> **What the exercise asks**
Nothing in the data may be changed; retype all of it.

> **Data for analysis**
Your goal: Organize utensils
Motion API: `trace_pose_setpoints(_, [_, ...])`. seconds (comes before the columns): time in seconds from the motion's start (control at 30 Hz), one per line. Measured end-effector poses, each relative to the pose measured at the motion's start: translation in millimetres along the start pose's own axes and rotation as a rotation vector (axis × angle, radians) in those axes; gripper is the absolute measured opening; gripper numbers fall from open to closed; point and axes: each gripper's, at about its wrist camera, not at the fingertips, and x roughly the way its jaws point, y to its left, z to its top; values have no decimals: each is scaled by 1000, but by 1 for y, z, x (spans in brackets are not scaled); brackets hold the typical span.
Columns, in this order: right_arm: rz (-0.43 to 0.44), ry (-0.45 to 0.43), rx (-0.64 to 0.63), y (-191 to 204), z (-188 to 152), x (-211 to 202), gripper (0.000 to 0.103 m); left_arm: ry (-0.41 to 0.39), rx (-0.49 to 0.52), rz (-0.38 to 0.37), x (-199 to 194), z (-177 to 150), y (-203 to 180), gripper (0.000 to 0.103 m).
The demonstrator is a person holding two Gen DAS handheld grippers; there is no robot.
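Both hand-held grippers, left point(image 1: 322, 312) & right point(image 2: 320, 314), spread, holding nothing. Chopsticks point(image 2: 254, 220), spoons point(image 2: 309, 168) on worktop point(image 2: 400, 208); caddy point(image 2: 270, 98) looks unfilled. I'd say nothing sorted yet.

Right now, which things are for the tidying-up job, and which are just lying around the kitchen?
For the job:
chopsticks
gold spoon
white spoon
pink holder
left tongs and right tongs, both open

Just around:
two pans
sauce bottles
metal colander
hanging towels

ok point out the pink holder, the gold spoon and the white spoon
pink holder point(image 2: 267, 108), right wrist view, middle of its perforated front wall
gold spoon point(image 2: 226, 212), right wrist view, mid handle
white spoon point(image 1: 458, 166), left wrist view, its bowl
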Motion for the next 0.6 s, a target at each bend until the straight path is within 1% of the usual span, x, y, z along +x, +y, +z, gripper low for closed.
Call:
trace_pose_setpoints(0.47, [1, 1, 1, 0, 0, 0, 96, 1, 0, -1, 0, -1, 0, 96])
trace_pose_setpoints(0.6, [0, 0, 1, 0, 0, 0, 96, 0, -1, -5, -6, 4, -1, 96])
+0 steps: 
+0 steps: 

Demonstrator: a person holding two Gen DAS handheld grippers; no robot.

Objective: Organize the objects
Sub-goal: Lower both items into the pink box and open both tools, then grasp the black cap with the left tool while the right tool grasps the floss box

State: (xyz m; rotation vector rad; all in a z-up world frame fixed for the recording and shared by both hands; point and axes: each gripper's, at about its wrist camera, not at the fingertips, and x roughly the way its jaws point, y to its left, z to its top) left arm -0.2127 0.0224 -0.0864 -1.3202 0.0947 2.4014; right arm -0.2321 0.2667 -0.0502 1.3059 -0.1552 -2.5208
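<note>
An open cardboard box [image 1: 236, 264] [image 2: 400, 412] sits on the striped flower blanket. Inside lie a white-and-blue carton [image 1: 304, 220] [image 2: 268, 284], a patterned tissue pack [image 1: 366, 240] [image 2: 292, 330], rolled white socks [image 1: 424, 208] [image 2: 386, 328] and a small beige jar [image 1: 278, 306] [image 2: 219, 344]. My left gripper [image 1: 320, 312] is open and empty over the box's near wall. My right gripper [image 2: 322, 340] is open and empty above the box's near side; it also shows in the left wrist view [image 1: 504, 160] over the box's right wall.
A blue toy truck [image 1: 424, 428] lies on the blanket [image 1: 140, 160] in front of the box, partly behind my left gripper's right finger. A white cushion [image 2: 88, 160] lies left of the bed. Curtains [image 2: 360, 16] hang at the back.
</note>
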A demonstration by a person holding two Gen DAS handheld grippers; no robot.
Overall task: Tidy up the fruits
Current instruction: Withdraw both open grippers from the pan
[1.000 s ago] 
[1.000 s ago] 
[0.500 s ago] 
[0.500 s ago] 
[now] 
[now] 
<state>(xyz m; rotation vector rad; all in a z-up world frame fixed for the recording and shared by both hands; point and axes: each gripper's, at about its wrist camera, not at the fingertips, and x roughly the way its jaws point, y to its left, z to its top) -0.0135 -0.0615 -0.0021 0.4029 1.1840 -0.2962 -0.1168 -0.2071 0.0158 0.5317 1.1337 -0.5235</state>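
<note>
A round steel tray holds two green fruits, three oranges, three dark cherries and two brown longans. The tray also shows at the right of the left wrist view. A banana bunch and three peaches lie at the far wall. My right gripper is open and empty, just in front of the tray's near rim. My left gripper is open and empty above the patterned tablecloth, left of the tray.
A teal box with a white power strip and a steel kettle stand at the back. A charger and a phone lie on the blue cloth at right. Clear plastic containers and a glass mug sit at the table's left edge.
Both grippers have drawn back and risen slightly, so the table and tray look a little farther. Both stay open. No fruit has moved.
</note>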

> **Result of this exercise**
Your goal: Organize utensils
Motion API: `trace_pose_setpoints(_, [_, ...])`. seconds (comes before the columns): time in seconds from the motion's start (control at 30 Hz), one per line. Measured end-effector poses, each relative to the pose measured at the motion's start: translation in millimetres along the start pose's own axes and rotation as a rotation vector (axis × angle, radians) in those axes; gripper is the absolute measured opening; gripper numbers fall from open to closed; point and axes: each gripper's, at about its wrist camera, not at the fingertips, and x roughly the way its jaws point, y to its left, z to its top; values have no decimals: each is scaled by 1000, but by 1 for y, z, x (spans in brackets are not scaled); brackets hold the typical span.
Columns, in this order: right_arm: rz (-0.43 to 0.44), ry (-0.45 to 0.43), rx (-0.64 to 0.63), y (-191 to 204), z (-188 to 152), x (-211 to 202), gripper (0.000 to 0.103 m); left_arm: ry (-0.41 to 0.39), rx (-0.49 to 0.52), rz (-0.38 to 0.37), x (-199 to 194), z (-177 to 150), y (-203 to 180), gripper (0.000 to 0.103 m).
The demonstrator is a person holding two Gen DAS handheld grippers; there is no robot.
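Both hand-held grippers, left point(image 1: 322, 312) & right point(image 2: 320, 314), spread, holding nothing. Chopsticks point(image 2: 254, 220), spoons point(image 2: 309, 168) on worktop point(image 2: 400, 208); caddy point(image 2: 270, 98) looks unfilled. I'd say nothing sorted yet.

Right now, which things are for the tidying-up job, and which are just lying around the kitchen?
For the job:
chopsticks
gold spoon
white spoon
pink holder
left tongs and right tongs, both open

Just around:
two pans
sauce bottles
metal colander
hanging towels

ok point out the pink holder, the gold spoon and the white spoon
pink holder point(image 2: 267, 108), right wrist view, middle of its perforated front wall
gold spoon point(image 2: 226, 212), right wrist view, mid handle
white spoon point(image 1: 458, 166), left wrist view, its bowl
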Motion for the next 0.6 s, a target at each bend until the straight path is within 1% of the usual span, x, y, z along +x, +y, +z, gripper low for closed.
Call:
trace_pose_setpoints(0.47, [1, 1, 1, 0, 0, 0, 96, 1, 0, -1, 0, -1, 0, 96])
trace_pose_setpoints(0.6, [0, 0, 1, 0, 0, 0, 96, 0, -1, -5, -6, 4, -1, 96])
+0 steps: 
+0 steps: 

Demonstrator: a person holding two Gen DAS handheld grippers; no robot.

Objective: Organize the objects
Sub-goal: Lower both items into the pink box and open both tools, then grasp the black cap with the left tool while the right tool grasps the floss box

State: (xyz m; rotation vector rad; all in a z-up world frame fixed for the recording and shared by both hands; point and axes: each gripper's, at about its wrist camera, not at the fingertips, and x roughly the way its jaws point, y to its left, z to its top) left arm -0.2127 0.0224 -0.0864 -1.3202 0.0947 2.4014; right arm -0.2321 0.2667 -0.0502 1.3059 -0.1552 -2.5208
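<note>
An open cardboard box [image 1: 236, 264] [image 2: 400, 412] sits on the striped flower blanket. Inside lie a white-and-blue carton [image 1: 304, 220] [image 2: 268, 284], a patterned tissue pack [image 1: 366, 240] [image 2: 292, 330], rolled white socks [image 1: 424, 208] [image 2: 386, 328] and a small beige jar [image 1: 278, 306] [image 2: 219, 344]. My left gripper [image 1: 320, 312] is open and empty over the box's near wall. My right gripper [image 2: 322, 340] is open and empty above the box's near side; it also shows in the left wrist view [image 1: 504, 160] over the box's right wall.
A blue toy truck [image 1: 424, 428] lies on the blanket [image 1: 140, 160] in front of the box, partly behind my left gripper's right finger. A white cushion [image 2: 88, 160] lies left of the bed. Curtains [image 2: 360, 16] hang at the back.
</note>
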A demonstration by a person holding two Gen DAS handheld grippers; no robot.
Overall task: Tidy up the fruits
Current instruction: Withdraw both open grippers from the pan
[1.000 s ago] 
[1.000 s ago] 
[0.500 s ago] 
[0.500 s ago] 
[now] 
[now] 
<state>(xyz m; rotation vector rad; all in a z-up world frame fixed for the recording and shared by both hands; point and axes: each gripper's, at about its wrist camera, not at the fingertips, and x roughly the way its jaws point, y to its left, z to its top) -0.0135 -0.0615 -0.0021 0.4029 1.1840 -0.2962 -0.1168 -0.2071 0.0158 0.5317 1.1337 -0.5235</state>
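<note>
A round steel tray holds two green fruits, three oranges, three dark cherries and two brown longans. The tray also shows at the right of the left wrist view. A banana bunch and three peaches lie at the far wall. My right gripper is open and empty, just in front of the tray's near rim. My left gripper is open and empty above the patterned tablecloth, left of the tray.
A teal box with a white power strip and a steel kettle stand at the back. A charger and a phone lie on the blue cloth at right. Clear plastic containers and a glass mug sit at the table's left edge.
Both grippers have drawn back and risen slightly, so the table and tray look a little farther. Both stay open. No fruit has moved.
</note>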

No more output will be given.